# Great Northern Goods Warehouse, Nottingham



## Goldie87 (Mar 10, 2008)

Love old railway buildings, used to explore lots of railway stuff years ago.
Heres the fantastic, if somewhat bleak goods warehouses in Nottingham.


----------



## King Al (Mar 10, 2008)

super pics goldie love the last one, looks so complex and the moody black and white looks great


----------



## smileysal (Mar 10, 2008)

I do like this building, so many of Nottingham's former stations and tunnels have disappeared, do you know what they're going to do with it now? I'm sure i read somewhere ages ago the building were going to be incorporated into the new Eastside development, but haven't heard anything for a while regarding it.

Like KA says, really like the last pic, with all the scaffolding holding the walls up. 

cheers,

 Sal


----------



## Goldie87 (Mar 10, 2008)

smileysal said:


> do you know what they're going to do with it now? I'm sure i read somewhere ages ago the building were going to be incorporated into the new Eastside development, but haven't heard anything for a while regarding it.



I think they wanted to demolish it but they are not allowed, so i guess as you say it would be incorporated into the Eastside development. It looks like someone has been looking at the water supply to it recently, disturbed soil and valve covers removed. Thats about it though. Some other guys entered as we were going back to the car and were taking photos. We had a bit of a laugh as they were climbing over the white boarding in the first photo rather than taking the easy route!


----------



## Foxylady (Mar 10, 2008)

smileysal said:


> Like KA says, really like the last pic, with all the scaffolding holding the walls up.

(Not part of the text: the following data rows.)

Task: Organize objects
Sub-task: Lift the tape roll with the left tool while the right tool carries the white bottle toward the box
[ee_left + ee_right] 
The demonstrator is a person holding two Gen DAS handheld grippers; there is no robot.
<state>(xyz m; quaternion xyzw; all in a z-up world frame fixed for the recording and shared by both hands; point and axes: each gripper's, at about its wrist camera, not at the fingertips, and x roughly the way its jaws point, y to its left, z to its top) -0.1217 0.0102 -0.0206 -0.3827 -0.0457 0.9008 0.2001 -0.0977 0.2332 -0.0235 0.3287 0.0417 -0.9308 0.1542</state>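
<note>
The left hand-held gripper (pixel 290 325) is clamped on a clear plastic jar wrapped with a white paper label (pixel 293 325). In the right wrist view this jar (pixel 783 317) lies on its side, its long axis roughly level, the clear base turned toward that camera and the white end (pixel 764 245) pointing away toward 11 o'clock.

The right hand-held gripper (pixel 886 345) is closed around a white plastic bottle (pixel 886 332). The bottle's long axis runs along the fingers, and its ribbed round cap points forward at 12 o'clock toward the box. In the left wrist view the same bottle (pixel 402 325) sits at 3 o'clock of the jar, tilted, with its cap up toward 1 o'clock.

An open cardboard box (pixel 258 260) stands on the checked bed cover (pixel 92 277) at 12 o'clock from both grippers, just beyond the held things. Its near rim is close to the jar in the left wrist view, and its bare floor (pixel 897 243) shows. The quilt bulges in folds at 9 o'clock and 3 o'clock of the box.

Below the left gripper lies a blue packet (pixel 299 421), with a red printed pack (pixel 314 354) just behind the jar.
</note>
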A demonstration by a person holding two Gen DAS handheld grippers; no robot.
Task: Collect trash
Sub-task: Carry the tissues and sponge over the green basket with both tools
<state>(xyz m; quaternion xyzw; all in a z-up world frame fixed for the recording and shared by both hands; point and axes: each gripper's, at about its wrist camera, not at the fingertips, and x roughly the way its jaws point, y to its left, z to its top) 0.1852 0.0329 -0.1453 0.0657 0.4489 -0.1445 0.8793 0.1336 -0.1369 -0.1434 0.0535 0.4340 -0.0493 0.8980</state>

Snap!  Fantastic building. What is the top line of empty windows? Was there once another floor there or is it just decoration? Nice, anyway.


----------



## fezzyben (Mar 10, 2008)

love the pics especially the b/w ones it add a great ambiance


----------



## Mr Sam (Mar 10, 2008)

fantastic building and the scafolding in the other one is quite something


----------



## Foxylady (Mar 11, 2008)

Great pics Mr Sam. I can see now that the top bit is in fact a derelict floor with no roof. That scaffolding really is amazing...is that to hold the remaining walls up, maybe?

Cheers


----------



## DPW2008 (Mar 13, 2008)

Very bleak - I like bleak! Especially those in black and white.


----------



## squiggly (Sep 6, 2008)

Nice shots there, when were they taken? Check out these old pics I took back in early 2005 - noticably the presence of the wooden shafts and staircases. This was literally a few weeks before those 2 bodies were found, freaked me out a bit when I heard! 











Squiggly.


----------



## MD (Sep 6, 2008)

nice one Squiggly
didnt know they had the wooden bits on!!!!


----------



## jess81 (Jul 16, 2009)

sorry to lower the tone but two girls have been found murdered in/by that building. it is also notorious for drug users and not somewhere i would recommend going to, it isn't in the nicest areas there are so if you are from out of town just be extra cautious especially at the aspect that there will probably be used needles and god knows what lurking in it, the amount of bad things that has happened in that building the best thing the council could do is knock it down, the land underneath is to marsh land i believe which is why nothing has ever been done to restore or rebuild on it. very sad an old building with so much history has been abused like that, it is sad to see.


----------



## Urban Ghost (Jul 16, 2009)

Love the b/w scaffolding, would make a great background for windows!


----------



## Potter (Jul 17, 2009)

A great old building.

Black & white really does work well with the place.


----------



## ImmortalShadow (Jul 18, 2009)

I plan to visit this sometime in the near future, maybe make a day of it and visit other urbex places in Nottingam too.


----------



## waynezbitz1 (Jul 18, 2009)

i like this place and have been a couple of times but there isnt a huge amount to see and as others have said before its littered with used needles and its not a place you would go on your own.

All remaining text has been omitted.